** What to do **
Only the pictures should be left out; repeat the rest of the data exactly.

** Provided data **

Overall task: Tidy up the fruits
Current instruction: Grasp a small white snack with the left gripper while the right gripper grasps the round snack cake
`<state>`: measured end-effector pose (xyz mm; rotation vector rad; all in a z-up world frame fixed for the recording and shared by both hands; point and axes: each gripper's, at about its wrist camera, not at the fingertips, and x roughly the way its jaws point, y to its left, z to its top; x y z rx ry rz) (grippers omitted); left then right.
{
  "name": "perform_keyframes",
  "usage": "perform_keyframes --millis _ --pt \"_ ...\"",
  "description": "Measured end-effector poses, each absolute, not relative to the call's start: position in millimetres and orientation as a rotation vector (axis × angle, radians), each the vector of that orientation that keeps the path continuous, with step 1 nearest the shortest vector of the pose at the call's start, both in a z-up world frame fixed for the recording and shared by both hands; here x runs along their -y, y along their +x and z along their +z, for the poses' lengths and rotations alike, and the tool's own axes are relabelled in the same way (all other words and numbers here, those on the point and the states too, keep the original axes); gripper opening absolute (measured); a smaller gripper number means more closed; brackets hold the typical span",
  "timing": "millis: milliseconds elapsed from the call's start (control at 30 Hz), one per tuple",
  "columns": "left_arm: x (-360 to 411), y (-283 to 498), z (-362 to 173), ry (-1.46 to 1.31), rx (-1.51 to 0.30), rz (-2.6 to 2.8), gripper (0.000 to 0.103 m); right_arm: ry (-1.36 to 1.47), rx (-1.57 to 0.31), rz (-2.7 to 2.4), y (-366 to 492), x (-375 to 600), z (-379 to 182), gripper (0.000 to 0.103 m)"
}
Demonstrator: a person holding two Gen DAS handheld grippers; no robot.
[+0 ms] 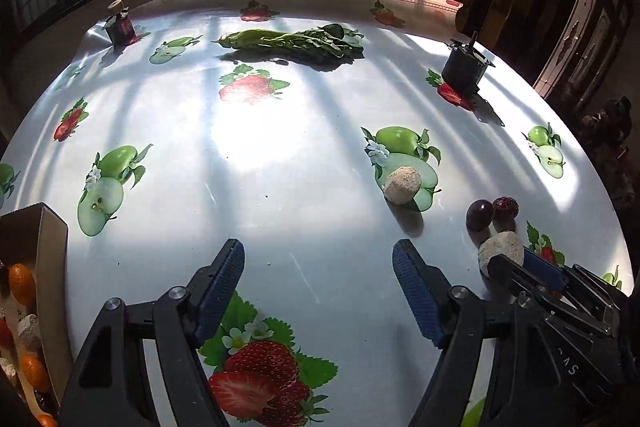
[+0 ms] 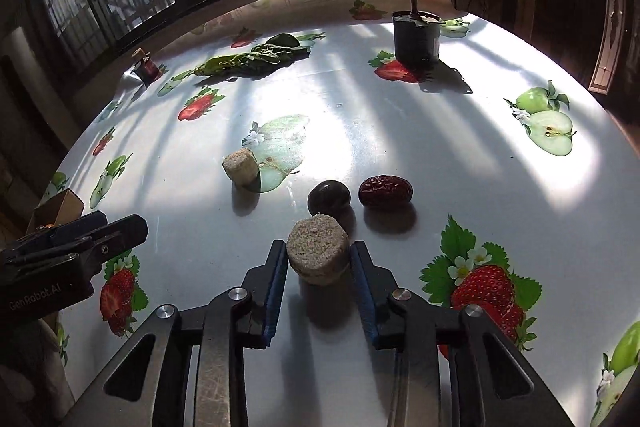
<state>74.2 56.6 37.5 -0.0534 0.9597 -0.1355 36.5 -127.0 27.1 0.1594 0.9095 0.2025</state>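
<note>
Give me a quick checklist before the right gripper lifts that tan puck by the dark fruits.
1. Tan puck between the right gripper fingers: ok.
2. Pads pressing both sides: ok, both appear to touch.
3. Dark round fruit just behind the puck, may get nudged: not ok.
4. Left gripper open, empty, beside the right one: ok.
5. Cardboard box at the left open to receive: ok.
6. Room left in box: cannot tell.

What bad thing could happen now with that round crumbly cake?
1. The right gripper squeezes the cake only at its fingertips, so it might slip out or crumble.
2. The dark fruit sits right behind the cake and could get bumped and roll away.
</note>
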Motion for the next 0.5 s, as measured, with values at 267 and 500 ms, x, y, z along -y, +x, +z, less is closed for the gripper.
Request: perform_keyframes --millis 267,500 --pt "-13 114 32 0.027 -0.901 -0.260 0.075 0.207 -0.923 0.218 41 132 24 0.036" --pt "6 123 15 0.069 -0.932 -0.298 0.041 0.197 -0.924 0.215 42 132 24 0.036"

** Expected answer **
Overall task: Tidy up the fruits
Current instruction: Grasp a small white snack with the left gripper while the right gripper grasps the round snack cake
`<state>`: measured end-effector pose (xyz mm; rotation vector rad; all in a z-up world frame fixed for the recording and shared by both hands; point and axes: each gripper's, at about its wrist camera, not at the fingertips, and x roughly the way its jaws point, y to its left, z to its top; x y z rx ry rz) (grippers omitted); left then right.
{
  "name": "perform_keyframes",
  "usage": "perform_keyframes --millis _ --pt \"_ ...\"",
  "description": "Measured end-effector poses, each absolute, not relative to the call's start: position in millimetres and orientation as a rotation vector (axis × angle, radians), each the vector of that orientation that keeps the path continuous, with step 1 nearest the shortest vector of the pose at the call's start, both in a z-up world frame fixed for the recording and shared by both hands; here x runs along their -y, y along their +x and z along their +z, for the poses' lengths and rotations alike, and the tool's own axes are relabelled in the same way (all other words and numbers here, those on the point and the states too, keep the original axes); gripper opening absolute (measured); a smaller gripper number means more closed; brackets hold the typical span",
  "timing": "millis: milliseconds elapsed from the call's start (control at 30 Hz), one per tuple",
  "columns": "left_arm: x (-360 to 411), y (-283 to 498), z (-362 to 173), ry (-1.46 to 1.31), rx (-1.51 to 0.30), rz (-2.6 to 2.8), gripper (0.000 to 0.103 m); right_arm: ry (-1.36 to 1.47), rx (-1.57 to 0.31), rz (-2.7 to 2.4), y (-366 to 492), x (-375 to 600), z (-379 to 182), gripper (0.000 to 0.103 m)"
}
Demonstrator: a person holding two Gen DAS handheld grippers; no robot.
[+0 ms] 
[+0 ms] 
<state>74.2 56.6 37.5 -0.0534 0.9597 -0.1355 36.5 -127.0 27.1 0.1594 0.9095 0.2025</state>
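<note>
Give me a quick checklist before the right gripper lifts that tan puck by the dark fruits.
1. Tan puck between the right gripper fingers: ok.
2. Pads pressing both sides: ok, both appear to touch.
3. Dark round fruit just behind the puck, may get nudged: not ok.
4. Left gripper open, empty, beside the right one: ok.
5. Cardboard box at the left open to receive: ok.
6. Room left in box: cannot tell.

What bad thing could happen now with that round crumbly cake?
1. The right gripper squeezes the cake only at its fingertips, so it might slip out or crumble.
2. The dark fruit sits right behind the cake and could get bumped and roll away.
</note>
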Motion for the next 0.5 s, as measured, with values at 267 and 500 ms, x, y, z along -y, +x, +z, less is closed for the gripper.
Request: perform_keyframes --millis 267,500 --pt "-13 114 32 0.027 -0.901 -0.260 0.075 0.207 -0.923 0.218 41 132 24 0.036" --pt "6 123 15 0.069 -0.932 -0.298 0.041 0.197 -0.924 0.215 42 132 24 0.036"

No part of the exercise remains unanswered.